El árbol y el palo (Troyes épisode 64)
Oui, pourquoi au juste ai-je la néoténie en tête ?
Eh bien, parce que mon mode de vie actuel me renvoie à un stade antérieur de mon existence. Superficiellement, je vis un peu comme lorsque j’étais étudiant (euh… quelques excès en moins, sans doute, j’ai l’âge de mes artères, pas celui de mon agenda). C’est-à-dire que j’éprouve la rude expérience de la liberté mais ne perds jamais de vue la tâche à accomplir. Livré à moi-même, j’effectue comme un yoyo des allers-retours à vélo entre ma garçonnière et la bibliothèque. Mais surtout, plus profondément, je redécouvre que l’on peut consacrer son temps à lire, à écrire, à apprendre, et cela ne me renvoie pas seulement à mes années de campus (la solitude de l’étudiant en sociologie : Un homme qui dort, un extrait à lire et relire ici), mais bien plus tôt encore. C’est étonnant, je suis élève.

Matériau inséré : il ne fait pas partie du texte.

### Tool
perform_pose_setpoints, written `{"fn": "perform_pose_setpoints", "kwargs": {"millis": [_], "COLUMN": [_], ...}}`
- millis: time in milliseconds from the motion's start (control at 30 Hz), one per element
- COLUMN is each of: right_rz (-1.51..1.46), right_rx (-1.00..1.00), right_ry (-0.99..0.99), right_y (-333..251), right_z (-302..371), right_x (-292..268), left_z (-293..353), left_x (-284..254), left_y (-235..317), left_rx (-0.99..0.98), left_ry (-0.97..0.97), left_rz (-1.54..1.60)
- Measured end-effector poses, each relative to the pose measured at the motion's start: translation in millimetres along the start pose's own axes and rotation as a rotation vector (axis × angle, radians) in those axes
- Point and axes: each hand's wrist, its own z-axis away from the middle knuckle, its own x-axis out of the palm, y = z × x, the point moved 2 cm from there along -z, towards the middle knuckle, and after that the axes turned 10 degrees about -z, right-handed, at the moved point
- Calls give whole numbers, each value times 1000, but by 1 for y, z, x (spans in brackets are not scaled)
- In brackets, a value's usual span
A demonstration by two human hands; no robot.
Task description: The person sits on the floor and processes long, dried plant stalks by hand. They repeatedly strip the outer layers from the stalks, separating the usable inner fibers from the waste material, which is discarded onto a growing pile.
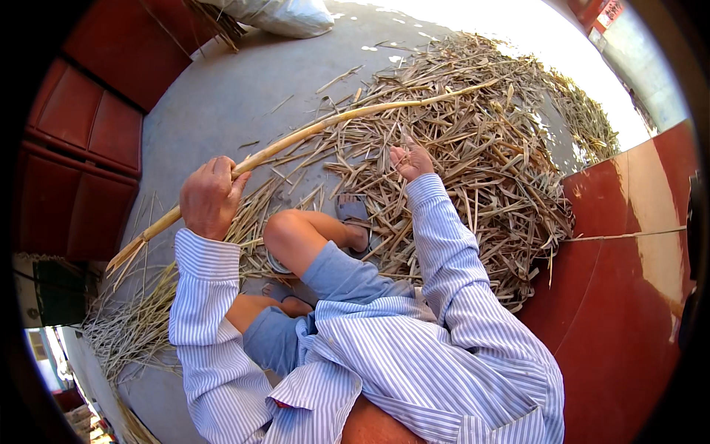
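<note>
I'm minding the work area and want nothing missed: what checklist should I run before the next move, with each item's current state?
1. Left hand has a closed grip on the long dry stalk: ok, near its lower-left end.
2. Right hand free: ok, open with nothing seen in it.
3. Both hands on the stalk: not ok, only the left holds it.
4. Lower-left stalk end intact: not ok, it splits into splayed strips.
5. Far stalk end clear of the dry leaf pile: cannot tell, it reaches over the pile, but contact is unclear.
6. Floor around the grey sandals free of scraps: not ok, dry strips lie beside them.
</note>
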Motion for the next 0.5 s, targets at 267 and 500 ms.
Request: {"fn": "perform_pose_setpoints", "kwargs": {"millis": [267, 500], "right_rz": [-105, 41], "right_rx": [167, 408], "right_ry": [-305, -592], "right_y": [10, 118], "right_z": [-7, 139], "right_x": [80, 133], "left_z": [30, -9], "left_x": [-20, 22], "left_y": [-26, 29], "left_rx": [26, 237], "left_ry": [-75, -14], "left_rz": [-226, -266]}}
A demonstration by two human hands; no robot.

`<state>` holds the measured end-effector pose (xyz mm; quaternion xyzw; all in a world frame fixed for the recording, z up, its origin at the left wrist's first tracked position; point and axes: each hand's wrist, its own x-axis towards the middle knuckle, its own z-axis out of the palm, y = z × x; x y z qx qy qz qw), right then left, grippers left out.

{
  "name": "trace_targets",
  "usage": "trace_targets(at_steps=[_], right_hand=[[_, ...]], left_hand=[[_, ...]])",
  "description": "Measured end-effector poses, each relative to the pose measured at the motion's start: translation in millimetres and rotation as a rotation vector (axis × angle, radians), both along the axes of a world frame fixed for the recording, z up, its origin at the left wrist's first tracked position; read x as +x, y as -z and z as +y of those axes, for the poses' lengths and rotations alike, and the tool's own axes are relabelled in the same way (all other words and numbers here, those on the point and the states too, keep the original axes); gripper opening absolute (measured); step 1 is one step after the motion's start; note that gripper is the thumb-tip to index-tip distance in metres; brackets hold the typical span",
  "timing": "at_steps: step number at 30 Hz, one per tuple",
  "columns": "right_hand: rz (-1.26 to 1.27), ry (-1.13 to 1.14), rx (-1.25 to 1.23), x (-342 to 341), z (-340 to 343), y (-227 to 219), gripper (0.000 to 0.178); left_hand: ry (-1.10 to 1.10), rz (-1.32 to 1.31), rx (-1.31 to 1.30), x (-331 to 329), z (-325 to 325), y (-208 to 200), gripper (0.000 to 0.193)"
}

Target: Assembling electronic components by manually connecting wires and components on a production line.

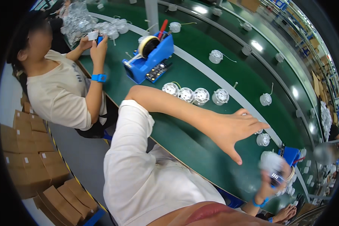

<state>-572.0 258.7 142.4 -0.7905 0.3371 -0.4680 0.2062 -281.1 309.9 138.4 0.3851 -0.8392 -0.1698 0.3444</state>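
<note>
My left hand reaches across the green table with its fingers spread and thumb apart, holding nothing that shows. Just past its fingertips stands a white round plastic housing, and another is partly hidden behind the fingers. My right hand, blurred and wearing a blue wristband, is closed around a white round part. A dark piece with small lit marks shows at the same hand; whether it belongs to the white part I cannot tell. Beyond my left forearm, several white housings with thin wires stand in a row.
A blue tape dispenser stands on the table beside a small circuit board. At left a co-worker handles a white part. Beyond a pale rail, a green conveyor carries more housings. Cardboard boxes are stacked at left.
</note>
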Motion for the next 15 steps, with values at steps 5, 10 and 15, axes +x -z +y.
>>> trace_targets(at_steps=[5,10,15], right_hand=[[0.089,-0.009,-0.082,17.2,0.2,17.0,0.055],[0.243,-0.319,0.283,46.1,-0.6,30.8,0.05],[0.23,-0.32,0.174,62.2,-6.9,26.2,0.056]], left_hand=[[-0.001,0.123,0.015,-0.2,-5.5,1.0,0.109],[-0.009,0.02,0.109,-10.2,-8.5,30.1,0.106],[0.034,0.124,0.248,-5.2,-12.4,30.8,0.099]])
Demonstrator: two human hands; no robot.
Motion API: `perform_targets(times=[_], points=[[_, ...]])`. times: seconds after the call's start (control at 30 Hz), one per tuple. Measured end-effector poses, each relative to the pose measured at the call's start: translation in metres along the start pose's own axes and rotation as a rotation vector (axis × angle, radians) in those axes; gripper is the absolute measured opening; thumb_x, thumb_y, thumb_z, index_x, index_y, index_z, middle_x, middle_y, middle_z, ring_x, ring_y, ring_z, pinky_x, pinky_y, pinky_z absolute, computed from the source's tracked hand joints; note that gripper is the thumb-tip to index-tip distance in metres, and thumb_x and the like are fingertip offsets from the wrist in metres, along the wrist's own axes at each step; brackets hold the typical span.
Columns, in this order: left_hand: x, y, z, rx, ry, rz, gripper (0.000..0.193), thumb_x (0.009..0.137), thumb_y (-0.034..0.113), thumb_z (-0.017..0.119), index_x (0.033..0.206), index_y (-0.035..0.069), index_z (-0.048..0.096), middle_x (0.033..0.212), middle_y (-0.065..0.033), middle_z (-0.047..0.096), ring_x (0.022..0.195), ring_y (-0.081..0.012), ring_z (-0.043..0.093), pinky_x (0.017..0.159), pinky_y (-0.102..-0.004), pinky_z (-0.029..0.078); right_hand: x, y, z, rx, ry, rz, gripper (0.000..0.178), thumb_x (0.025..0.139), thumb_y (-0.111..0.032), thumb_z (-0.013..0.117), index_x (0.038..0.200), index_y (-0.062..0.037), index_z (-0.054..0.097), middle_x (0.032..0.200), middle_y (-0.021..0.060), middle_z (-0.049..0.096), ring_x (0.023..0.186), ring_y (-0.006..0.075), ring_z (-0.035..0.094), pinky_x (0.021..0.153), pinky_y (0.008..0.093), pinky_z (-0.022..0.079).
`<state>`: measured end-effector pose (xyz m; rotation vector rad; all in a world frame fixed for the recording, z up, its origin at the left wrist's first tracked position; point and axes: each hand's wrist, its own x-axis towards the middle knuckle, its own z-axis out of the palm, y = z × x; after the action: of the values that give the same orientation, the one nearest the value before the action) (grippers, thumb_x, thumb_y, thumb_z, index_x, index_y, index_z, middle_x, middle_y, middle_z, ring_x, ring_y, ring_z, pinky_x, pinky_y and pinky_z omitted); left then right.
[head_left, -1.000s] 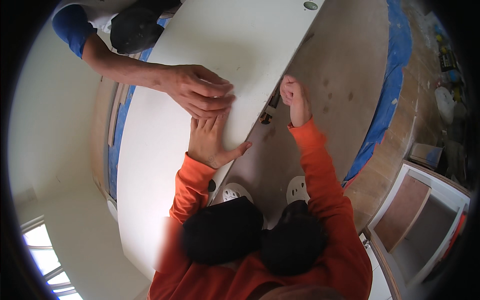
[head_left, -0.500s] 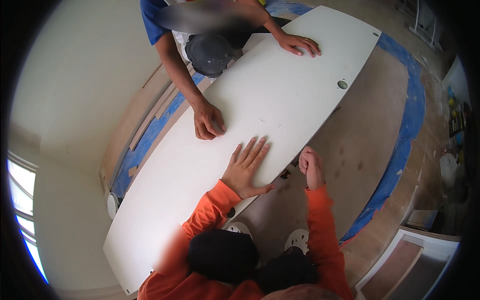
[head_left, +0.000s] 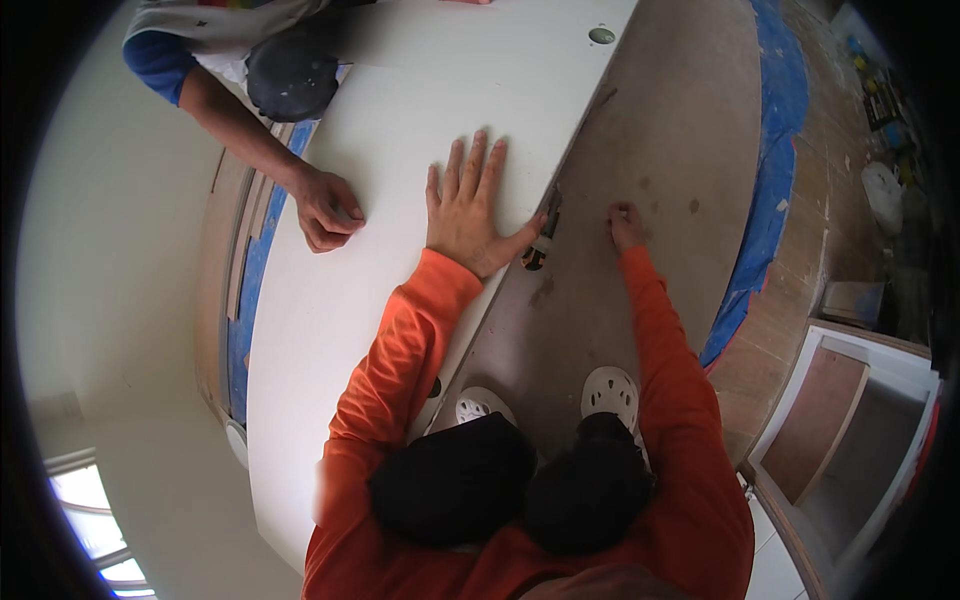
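Note:
A long white panel (head_left: 400, 180) with round holes along its edge lies in front of me. My left hand (head_left: 468, 205) presses flat on it, fingers spread and thumb at the near right edge. My right hand (head_left: 624, 225) is stretched out over the floor to the right of the panel, its fingers curled; what they hold, if anything, is hidden. Between my hands, at the panel's edge, a black and yellow cutter knife (head_left: 535, 252) lies partly hidden by my left thumb and the panel. Across from me, a co-worker's hand (head_left: 330, 208) rests on the panel with bent fingers.
Brownish sheeting (head_left: 680, 130) covers the floor, bordered by blue film (head_left: 775, 170). A white open cabinet box (head_left: 815, 350) stands at the right, with tools and bags (head_left: 880, 190) beyond it. My white clogs (head_left: 610, 395) are below the panel's edge.
The view has shifted, so the panel and co-worker appear farther up and left. My right hand has reached farther forward over the floor. My left hand stays flat on the panel.

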<state>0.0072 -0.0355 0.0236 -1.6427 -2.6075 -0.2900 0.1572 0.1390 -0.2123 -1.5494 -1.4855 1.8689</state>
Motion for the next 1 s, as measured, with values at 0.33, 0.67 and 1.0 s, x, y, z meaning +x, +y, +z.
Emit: perform_targets(times=[0.33, 0.67, 1.0], points=[[0.024, -0.004, 0.007, 0.105, 0.016, -0.005, 0.091, 0.082, 0.058, 0.057, 0.152, 0.012, 0.022, 0.157, -0.0139, 0.021, 0.145, -0.0366, 0.015, 0.114, -0.0584, 0.011, 0.089, -0.06, 0.125, -0.433, 0.078, -0.163, 0.044, 0.088, -0.032, 0.06, 0.114, 0.002, 0.051, 0.109, 0.0257, 0.064, 0.104, 0.0415, 0.062, 0.09, 0.0459, 0.049], [0.037, 0.013, 0.015, 0.073, 0.023, 0.08, 0.093, 0.082, 0.062, 0.054, 0.153, 0.012, 0.02, 0.157, -0.0155, 0.021, 0.145, -0.039, 0.016, 0.113, -0.0606, 0.012, 0.14, -0.049, 0.08, -0.105, -0.104, 0.032, 0.049, 0.079, -0.014, 0.07, 0.117, 0.0018, 0.042, 0.103, 0.0182, 0.064, 0.084, 0.0333, 0.069, 0.071, 0.041, 0.057], [0.026, -0.003, 0.015, -0.006, 0.11, 0.248, 0.074, 0.082, 0.054, 0.058, 0.148, 0.03, 0.035, 0.154, -0.0171, 0.028, 0.142, -0.0412, 0.021, 0.111, -0.0639, 0.015, -0.059, -0.17, -0.069, -0.107, -0.041, -0.527, 0.03, 0.092, -0.013, 0.057, 0.112, -0.0065, 0.036, 0.099, 0.0112, 0.068, 0.084, 0.0209, 0.067, 0.072, 0.0365, 0.055]])
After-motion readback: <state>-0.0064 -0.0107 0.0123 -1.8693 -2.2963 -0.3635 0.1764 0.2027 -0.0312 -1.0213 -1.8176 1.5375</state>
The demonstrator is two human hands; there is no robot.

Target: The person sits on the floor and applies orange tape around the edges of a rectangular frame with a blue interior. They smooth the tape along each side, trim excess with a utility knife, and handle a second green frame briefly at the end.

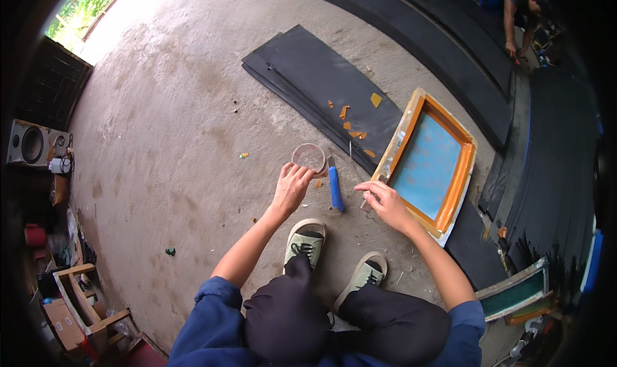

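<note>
My left hand point(292, 188) is closed on the near edge of a tape roll point(323, 156), held over the concrete floor. Just right of the roll lies a blue-handled utility knife point(335, 188), its blade end pointing away from me. My right hand point(385, 205) is closed, fingertips together, with a small greyish piece showing beneath them that I cannot make out. Beside that hand, a wooden screen-printing frame point(400, 139) with blue mesh point(425, 164) and orange tape along its inner edges leans partly over dark boards point(308, 71).
Orange tape scraps point(345, 112) and a yellow piece point(376, 99) lie on the boards. Long dark sheets point(437, 65) stretch along the right, where another person point(514, 20) bends down. A green-mesh frame point(514, 293) sits lower right. A speaker point(29, 143) and wooden frames point(83, 296) line the left.
</note>
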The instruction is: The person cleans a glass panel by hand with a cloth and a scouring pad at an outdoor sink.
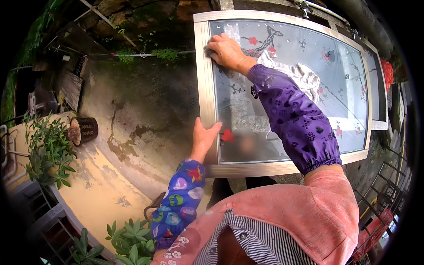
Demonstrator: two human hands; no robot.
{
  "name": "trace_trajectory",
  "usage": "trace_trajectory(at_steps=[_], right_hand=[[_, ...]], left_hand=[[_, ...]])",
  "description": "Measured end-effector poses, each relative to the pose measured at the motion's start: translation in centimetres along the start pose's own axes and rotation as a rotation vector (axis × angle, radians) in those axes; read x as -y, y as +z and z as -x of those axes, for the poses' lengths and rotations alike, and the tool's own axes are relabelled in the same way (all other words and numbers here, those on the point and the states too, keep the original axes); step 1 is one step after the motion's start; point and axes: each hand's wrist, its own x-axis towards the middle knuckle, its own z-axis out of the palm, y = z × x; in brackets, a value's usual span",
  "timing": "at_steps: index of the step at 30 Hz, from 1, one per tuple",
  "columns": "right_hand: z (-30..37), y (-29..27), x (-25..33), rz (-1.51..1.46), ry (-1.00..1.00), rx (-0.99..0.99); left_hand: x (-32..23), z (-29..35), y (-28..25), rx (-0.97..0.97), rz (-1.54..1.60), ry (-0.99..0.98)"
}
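Observation:
A framed glass window panel lies in front of me, its cream frame around glass with red blossoms and dark branches. My left hand grips the frame's left side, thumb on top; the fingers' far ends are out of sight. Near the upper left corner, my right hand presses a dark, fuzzy scouring pad against the frame's inner edge. Most of the pad is hidden under the fingers. A crumpled white cloth rests on the wet glass, partly behind my right forearm.
Another framed panel shows beneath the right end. A metal tap and pipe stand beyond the far edge. To the left are a dark flowerpot, leafy plants and a yellowish ledge. Metal bars stand at the lower right.

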Motion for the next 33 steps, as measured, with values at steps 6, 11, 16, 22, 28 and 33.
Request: trace_trajectory(at_steps=[6,11,16,22,28,33], right_hand=[[3.5,0.0,5.6,-0.174,-0.595,0.078],[-9.9,0.3,-3.2,0.281,-0.226,-0.191],[-10.6,0.6,-0.2,0.377,0.005,-0.091],[0.8,0.4,7.0,0.131,-0.524,0.213],[-4.1,0.1,3.1,0.211,-0.084,-0.111],[4.7,2.0,8.3,0.343,-0.185,-0.04]], left_hand=[[-2.2,-1.6,-0.9,-0.087,-0.156,0.102],[-2.1,-2.2,0.2,-0.163,-0.333,0.338],[-2.0,-2.2,0.2,-0.139,-0.323,0.383],[-1.0,-2.8,-1.0,-0.142,-0.23,0.393],[-0.9,-3.6,0.7,0.062,0.365,0.319],[3.0,-3.9,-0.7,0.329,0.652,0.031]])
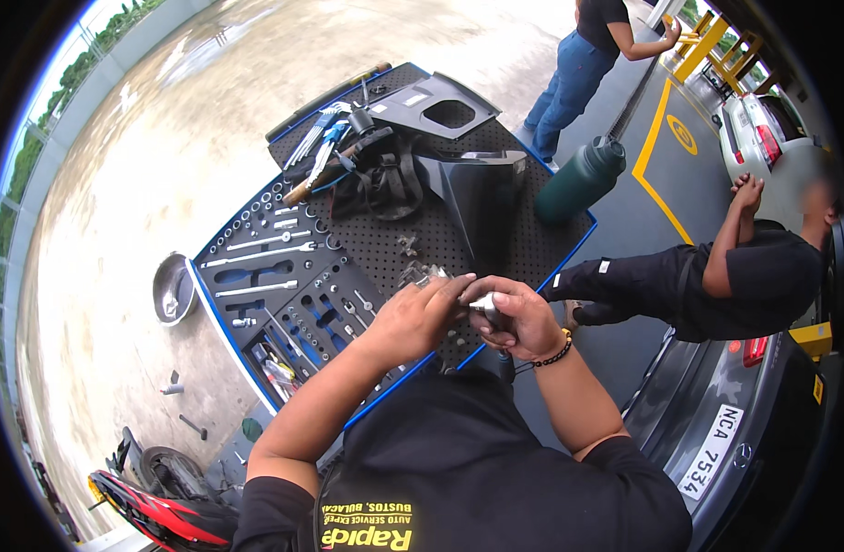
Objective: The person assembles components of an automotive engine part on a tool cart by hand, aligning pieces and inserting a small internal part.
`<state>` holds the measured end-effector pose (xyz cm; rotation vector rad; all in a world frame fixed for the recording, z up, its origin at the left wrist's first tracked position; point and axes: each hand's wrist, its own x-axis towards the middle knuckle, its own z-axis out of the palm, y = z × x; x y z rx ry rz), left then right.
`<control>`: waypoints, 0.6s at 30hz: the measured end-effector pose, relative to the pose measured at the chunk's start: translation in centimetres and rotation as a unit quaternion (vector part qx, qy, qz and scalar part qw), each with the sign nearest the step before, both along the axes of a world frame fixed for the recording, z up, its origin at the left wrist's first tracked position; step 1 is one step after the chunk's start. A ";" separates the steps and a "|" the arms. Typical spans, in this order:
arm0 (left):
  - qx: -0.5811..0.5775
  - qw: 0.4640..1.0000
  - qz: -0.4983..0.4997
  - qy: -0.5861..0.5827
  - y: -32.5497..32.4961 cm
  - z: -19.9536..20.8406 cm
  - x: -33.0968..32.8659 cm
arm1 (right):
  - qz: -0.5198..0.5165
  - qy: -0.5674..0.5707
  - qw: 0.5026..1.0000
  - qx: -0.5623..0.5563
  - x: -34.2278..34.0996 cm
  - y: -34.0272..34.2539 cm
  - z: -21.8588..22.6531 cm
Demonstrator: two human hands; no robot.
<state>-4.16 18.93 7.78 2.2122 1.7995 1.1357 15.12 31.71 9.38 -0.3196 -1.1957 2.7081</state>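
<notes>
Close in front of my body, over the near edge of the tool table [495, 241], my two hands meet. My right hand [532, 324], with a dark bead bracelet at its wrist, is closed around a small silver, rounded metal part [487, 306] with a pale tip. The fingers of my left hand [414, 322] are bent and pressed together beside that part; whatever they pinch is hidden. Just beyond the left fingers lie small shiny metal pieces [420, 273] on the perforated top. A small brass-coloured fitting [408, 245] lies farther off.
Left on the table is a foam tray [284, 267] of sockets and ratchets. Farther back are hex keys [317, 136], a black pouch [385, 184], dark panels [482, 198] and a green bottle [580, 179]. Two people stand beyond; a dark car [707, 414] and motorcycle [155, 506] flank me.
</notes>
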 end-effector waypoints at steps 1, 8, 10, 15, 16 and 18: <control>-0.023 0.999 -0.009 0.044 -0.3 0.5 0.0 | -0.022 -0.017 1.000 -0.002 -0.1 -0.9 0.9; 0.023 0.990 0.012 0.139 -0.3 1.3 0.1 | -0.114 -0.091 0.989 -0.031 -1.0 -3.1 3.5; 0.026 0.987 0.028 0.157 -0.3 0.4 -0.8 | -0.127 -0.086 0.988 0.035 -0.7 -3.5 3.6; -0.006 0.995 0.054 0.083 -1.0 3.6 -4.2 | -0.069 -0.098 0.985 0.127 1.2 -4.0 6.2; -0.031 0.997 0.047 0.059 -0.9 5.4 -3.6 | -0.077 -0.106 0.983 0.126 1.2 -3.9 6.0; -0.070 0.995 -0.056 0.047 -1.5 7.0 -3.3 | -0.032 -0.035 0.998 0.028 0.5 -3.2 5.0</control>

J’apprends. Entre autre, puisque je m’échine à enquêter sur une histoire hispanophone ayant laissé assez peu de traces en langue française, j’ai décidé d’apprendre l’espagnol, langue dont j’ignore à peu près tout. J’ai emprunté une méthode à la médiathèque, et je m’astreins à une heure quotidienne d’espagnol (l’ironie du sort étant que, jusque là, le vocabulaire de base vise explicitement à se débrouiller dans les magasins). L’espagnol, comme toute langue je suppose, est fort intéressant à découvrir pour un novice, qui commencera par débusquer des faux-amis révélateurs comme des lapsus : ¡que ilusión! signifie Qu’est-ce que je suis content ! Eh, fais voir ton planning, t’as quoi ce matin ? 9h-10h, espagnol. Ah bon ? Comme hier, alors. Et t’as qui comme prof en espagnol ? M. Berlitz. Ah. Paraît qu’il est sympa…
Une autre question récurrente pendant les rencontres scolaires est « Quand vous étiez petit, vous aimiez l’école ? » Et je sens bien que je déçois toujours un peu les enfants, ils espèrent vaguement m’entendre déplorer « Ah, non, j’avais horreur de ça », une charge de ce genre leur ferait plaisir, les défoulerait un peu, me placerait de leur bord face à la maîtresse, un micro-tabou serait brisé et sinon à quoi bon inviter un écrivain. Hélas je suis bien obligé d’avouer que j’aimais l’école, j’aimais apprendre, j’aime toujours. Je regrette que l’apprentissage intellectuel soit dans nos vies cantonné à une certaine période, première, éphémère, période de souplesse de nos cellules grises… Je prétends que la souplesse s’entretient, et j’espère bien que j’apprendrai toute ma vie, peut-être même apprendrai-je à jouer de la lyre le jour de ma mort, ce serait classe, comme néoténie. ¿Comprende, compañeros?
ELSA – Oui mon vieux, c’est là un des grands principes de l’existence : plus on vieillit, moins on apprend. Au début, tout bébé, on apprend le plus difficile, et qui nous servira le plus longtemps : voir, entendre, goûter, toucher, pleurer, parler… Sentir sa maman… Sa grande sœur… Reconnaître ce qui bouge, et les couleurs… Ensuite, à l’école, on apprend le reste de ce qui est encore un peu utile, lire, écrire, compter… Énumérer les rois de France avec leurs dates de naissance et de mort… Mais une fois qu’on est adulte, c’est terminé, on n’apprend plus grand-chose. À ton avis, pourquoi les adultes regardent le journal de vingt heures ? Pour se donner l’impression d’apprendre quelque chose dans leur journée, tiens. Mais c’est peine perdue : ce qu’ils apprennent à vingt heures, c’est largement moins essentiel que lire, écrire, compter… Ou même pleurer, appris en premier.
Jean Ier le Posthume roman historique, p. 89. Roman un peu périmé, d’ailleurs, « historique » pour le coup, parce qu’aux dernières nouvelles plus grand monde ne regarde le journal de vingt heures.